# How often should a dog toilet?



## Emraa (Jun 4, 2009)

I take Bella out twice a day to wee and poo, once after breakfast and again after dinner. Is this enough?


----------



## Bearpaw (Dec 10, 2009)

I think all dogs are different.
How old is bella?
As iv young dogs in the house,they tend to get let out very often.My 4yr old lab goes out with the youngsters,but doesnt go to the toilet every time,she probably goes about 4 times during the day.


----------



## Nellybelly (Jul 20, 2009)

I know many people who do what you do and their dogs are fine.

My Bella goes out 4 times a day to toilet, but I think she would fine with only 3.


----------



## love_my_pets (Feb 2, 2010)

I take mine out usually twice before i go out in the morning, lunchtime, then at least 2 or 3 times in the afternoons/evening. That doesnt include walks- they get 2-3 walks a day (2 in the week 3 on weekends)


----------



## Guest (May 2, 2010)

My dog tends to need the toilet quite a lot- i would estimate that she needs to go twice in the morning (upon waking and after feeding) and then 3-5 times throughout the day. I say "Outside?" to her and if she runs to the door, she needs to go.


----------



## nic76 (May 2, 2010)

hiccup said:


> My dog tends to need the toilet quite a lot- i would estimate that she needs to go twice in the morning (upon waking and after feeding) and then 3-5 times throughout the day. I say "Outside?" to her and if she runs to the door, she needs to go.

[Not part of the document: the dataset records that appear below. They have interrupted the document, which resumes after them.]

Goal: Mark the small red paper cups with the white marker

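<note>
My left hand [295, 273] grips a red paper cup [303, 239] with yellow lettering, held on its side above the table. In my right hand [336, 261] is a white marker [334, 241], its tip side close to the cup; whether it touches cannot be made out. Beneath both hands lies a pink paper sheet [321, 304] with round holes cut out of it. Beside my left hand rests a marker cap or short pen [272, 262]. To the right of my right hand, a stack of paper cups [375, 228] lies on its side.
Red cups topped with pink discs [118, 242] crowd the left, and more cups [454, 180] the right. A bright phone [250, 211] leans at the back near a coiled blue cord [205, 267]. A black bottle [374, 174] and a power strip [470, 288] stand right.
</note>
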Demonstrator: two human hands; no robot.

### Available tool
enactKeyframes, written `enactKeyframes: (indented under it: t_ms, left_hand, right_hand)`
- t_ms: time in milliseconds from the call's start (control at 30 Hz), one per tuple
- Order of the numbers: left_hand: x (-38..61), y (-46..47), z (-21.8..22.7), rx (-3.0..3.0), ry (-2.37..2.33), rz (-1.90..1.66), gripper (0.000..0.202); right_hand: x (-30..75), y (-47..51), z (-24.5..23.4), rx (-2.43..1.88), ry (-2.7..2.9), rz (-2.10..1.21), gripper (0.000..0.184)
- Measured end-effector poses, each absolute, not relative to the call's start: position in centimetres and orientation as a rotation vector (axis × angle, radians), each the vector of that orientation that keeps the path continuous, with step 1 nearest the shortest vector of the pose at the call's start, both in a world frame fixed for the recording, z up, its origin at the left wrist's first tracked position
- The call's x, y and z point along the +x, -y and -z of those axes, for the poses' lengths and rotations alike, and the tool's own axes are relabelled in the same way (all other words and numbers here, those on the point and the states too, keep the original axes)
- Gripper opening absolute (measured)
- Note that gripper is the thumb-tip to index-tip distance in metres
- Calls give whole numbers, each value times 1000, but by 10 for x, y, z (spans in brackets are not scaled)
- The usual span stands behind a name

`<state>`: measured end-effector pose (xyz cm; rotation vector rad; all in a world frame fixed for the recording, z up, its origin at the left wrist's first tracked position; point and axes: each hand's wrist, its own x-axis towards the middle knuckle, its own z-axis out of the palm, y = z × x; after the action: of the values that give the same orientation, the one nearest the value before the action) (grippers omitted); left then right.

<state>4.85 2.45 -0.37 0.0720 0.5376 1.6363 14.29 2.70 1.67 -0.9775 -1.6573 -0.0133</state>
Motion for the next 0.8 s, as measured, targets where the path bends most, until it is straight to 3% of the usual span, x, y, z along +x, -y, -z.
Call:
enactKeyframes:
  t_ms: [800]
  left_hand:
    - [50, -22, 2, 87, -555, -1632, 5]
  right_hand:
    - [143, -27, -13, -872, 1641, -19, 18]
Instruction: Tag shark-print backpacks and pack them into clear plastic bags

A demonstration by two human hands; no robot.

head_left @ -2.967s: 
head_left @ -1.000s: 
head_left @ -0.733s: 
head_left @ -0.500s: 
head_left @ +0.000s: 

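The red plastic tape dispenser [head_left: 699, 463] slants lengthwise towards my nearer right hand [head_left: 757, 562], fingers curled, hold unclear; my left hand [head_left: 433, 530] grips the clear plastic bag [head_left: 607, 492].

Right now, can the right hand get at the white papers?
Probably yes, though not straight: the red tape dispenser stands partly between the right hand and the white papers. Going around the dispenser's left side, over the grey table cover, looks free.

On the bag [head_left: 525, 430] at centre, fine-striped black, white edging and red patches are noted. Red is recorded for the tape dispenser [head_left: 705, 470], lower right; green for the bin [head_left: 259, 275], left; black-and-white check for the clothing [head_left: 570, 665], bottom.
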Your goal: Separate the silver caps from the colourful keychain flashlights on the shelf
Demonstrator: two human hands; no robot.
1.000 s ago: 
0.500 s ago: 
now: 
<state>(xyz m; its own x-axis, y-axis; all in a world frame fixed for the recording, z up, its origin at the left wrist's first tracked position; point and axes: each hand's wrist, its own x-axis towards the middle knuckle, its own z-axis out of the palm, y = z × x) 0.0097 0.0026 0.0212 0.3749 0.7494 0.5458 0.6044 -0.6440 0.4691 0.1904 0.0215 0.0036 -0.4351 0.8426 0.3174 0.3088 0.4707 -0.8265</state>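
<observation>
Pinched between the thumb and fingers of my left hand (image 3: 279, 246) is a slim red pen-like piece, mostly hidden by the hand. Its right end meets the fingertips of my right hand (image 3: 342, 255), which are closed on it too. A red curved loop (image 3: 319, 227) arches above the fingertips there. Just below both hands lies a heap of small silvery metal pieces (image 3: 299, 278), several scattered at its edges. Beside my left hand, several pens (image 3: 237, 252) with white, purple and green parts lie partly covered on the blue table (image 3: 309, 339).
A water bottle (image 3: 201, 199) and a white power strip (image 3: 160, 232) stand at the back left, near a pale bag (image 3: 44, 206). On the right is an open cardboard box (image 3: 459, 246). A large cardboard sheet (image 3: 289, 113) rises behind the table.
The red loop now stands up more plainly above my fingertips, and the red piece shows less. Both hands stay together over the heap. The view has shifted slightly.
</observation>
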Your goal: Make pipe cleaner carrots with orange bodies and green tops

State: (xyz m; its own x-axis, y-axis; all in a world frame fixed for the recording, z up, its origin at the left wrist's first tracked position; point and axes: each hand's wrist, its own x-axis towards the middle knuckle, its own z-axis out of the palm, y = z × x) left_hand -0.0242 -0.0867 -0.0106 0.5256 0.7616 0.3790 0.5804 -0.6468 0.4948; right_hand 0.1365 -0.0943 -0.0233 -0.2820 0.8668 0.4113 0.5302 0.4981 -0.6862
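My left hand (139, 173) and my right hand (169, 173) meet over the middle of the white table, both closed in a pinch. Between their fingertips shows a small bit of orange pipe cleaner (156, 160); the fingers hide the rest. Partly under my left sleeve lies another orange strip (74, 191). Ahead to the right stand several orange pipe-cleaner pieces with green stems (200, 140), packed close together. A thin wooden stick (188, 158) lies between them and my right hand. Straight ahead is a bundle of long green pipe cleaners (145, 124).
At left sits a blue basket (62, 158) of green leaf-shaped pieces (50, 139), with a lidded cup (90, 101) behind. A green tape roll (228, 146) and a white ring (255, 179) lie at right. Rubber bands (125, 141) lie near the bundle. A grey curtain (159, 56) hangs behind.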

when i am home my dogs go out lots for wees and sometimes just to play.they poo at least 3 or 4 times each a day. my friends 2 dogs only go out a couple of times and poo maybe twice. same breeds but different habbits


----------



## Jackie99 (Mar 5, 2010)

Do you mean your dog is let out to toilet in the garden twice per day on top of their walks?

Or just taken out to walk and toilet twice per day once in the morning and one after dinner?

I think if the later I would consider leaving them in the garden as well for toilet etc

When I am home the back door is usually left ajar so he can go back and forth and he pleases to wee.

Uusally he is taken out around 3-4 times a day for walks and he wees a lot and poos about 2-3 times.


----------



## MerlinsMum (Aug 2, 2009)

A lot depends on what you are feeding your dog.... for instance, a dog on raw food will poo two very small firm poos a day, but if they are eating something like canned food plus mixer, they may do three or more large soft dumps instead.
As to wees, I think a dog should be let out for a wee whenever you can or whenever you think of it - they may not have a wee but like the chance to have a sniff about. And if you have trained a word for it, you can often encourage them to empty their bladder anyway which has a lot of other benefits especially when you may be travelling or staying in unfamiliar places.

Male and female are also different - I swear male dogs are totally hollow... they seem to be able to hold a tankfull for hours!!!!


----------